• TASK ITEM
Every line of the data below must be output exactly, with images left out.

• DATASET SECTION
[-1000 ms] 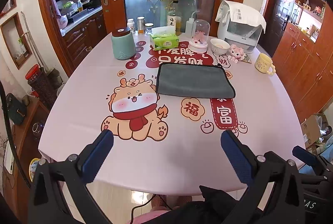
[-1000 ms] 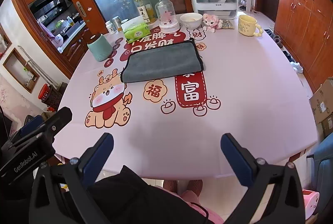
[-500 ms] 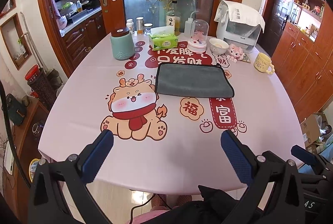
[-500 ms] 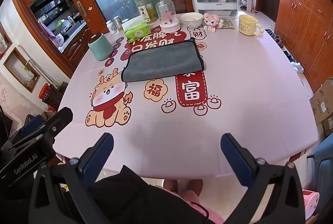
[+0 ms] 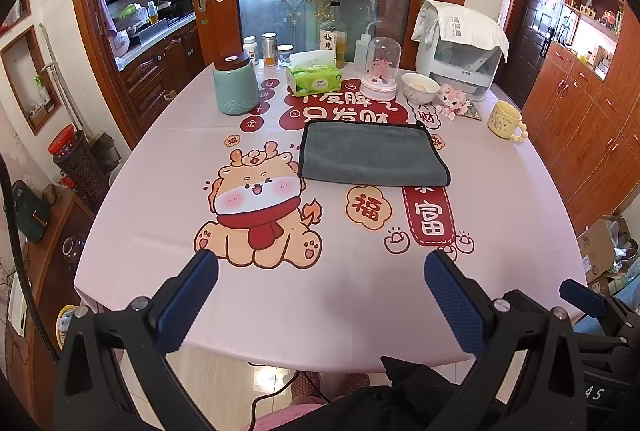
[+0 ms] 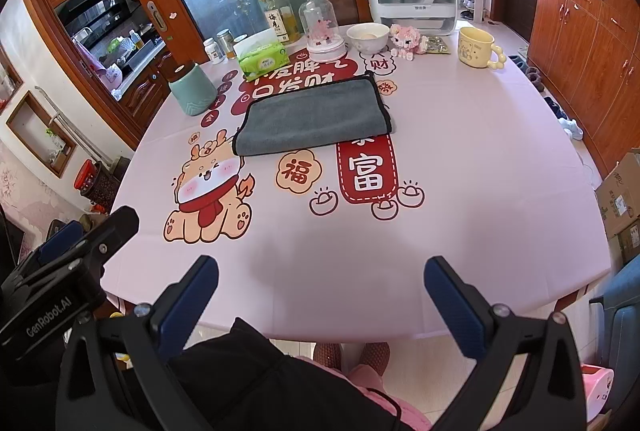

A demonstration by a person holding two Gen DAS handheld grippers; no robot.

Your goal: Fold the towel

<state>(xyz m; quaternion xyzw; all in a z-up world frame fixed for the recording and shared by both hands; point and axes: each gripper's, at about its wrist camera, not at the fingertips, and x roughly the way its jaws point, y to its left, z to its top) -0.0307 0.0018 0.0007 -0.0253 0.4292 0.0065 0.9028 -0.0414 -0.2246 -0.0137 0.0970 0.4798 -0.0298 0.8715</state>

• YOUR RESPONSE
[-1000 ms] 
[-1000 ms] 
[-500 ms] 
[-500 ms] 
[+0 ms] 
[+0 ms] 

A demonstration by a person holding two Gen DAS handheld grippers; no robot.

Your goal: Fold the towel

<state>(xyz m; quaternion xyzw; all in a z-up world frame fixed for the recording and shared by both hands; point and axes: each gripper's, at about its wrist camera, not at the fingertips, and x roughly the way its jaws point, y to its left, z to its top) -0.0307 0.0018 0.0007 -0.0253 0.4292 0.0065 0.9028 -0.0414 -0.2246 -0.0137 0.0970 0.4798 -0.0298 0.8715</state>

The answer to this exercise has been written out completely.